EXERCISE: Begin with the first line below and retype each line exactly through the line containing "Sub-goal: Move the". Any pictures are to be left out.

STORED DATA:
Content starts

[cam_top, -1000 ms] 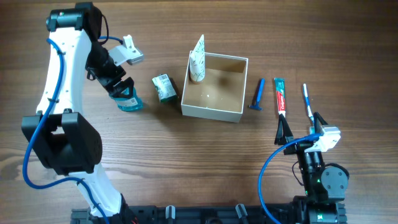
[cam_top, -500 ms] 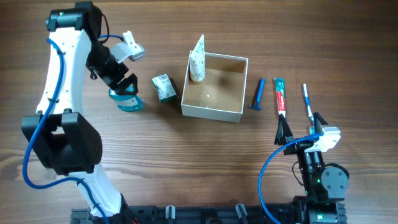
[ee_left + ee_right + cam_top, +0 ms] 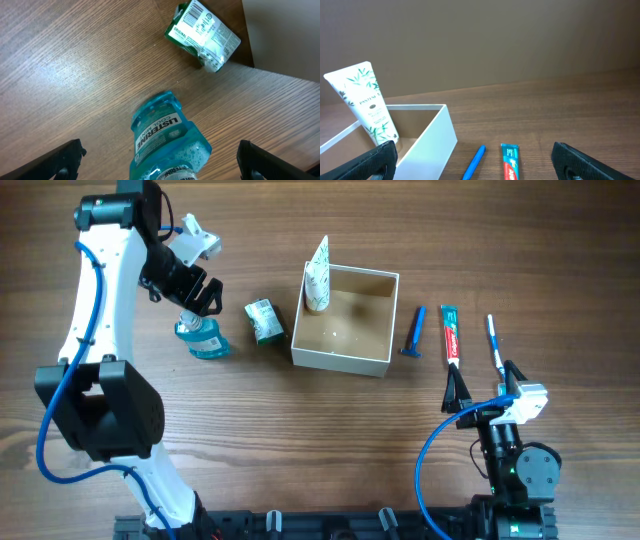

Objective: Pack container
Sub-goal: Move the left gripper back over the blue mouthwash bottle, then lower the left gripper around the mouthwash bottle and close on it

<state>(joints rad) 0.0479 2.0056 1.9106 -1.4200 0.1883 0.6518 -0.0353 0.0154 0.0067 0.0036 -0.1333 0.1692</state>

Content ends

ANSWER:
[cam_top, -1000 ms] 
[cam_top, -500 ms] 
[ee_left + ee_right + cam_top, +0 ms] 

Objective: Pack container
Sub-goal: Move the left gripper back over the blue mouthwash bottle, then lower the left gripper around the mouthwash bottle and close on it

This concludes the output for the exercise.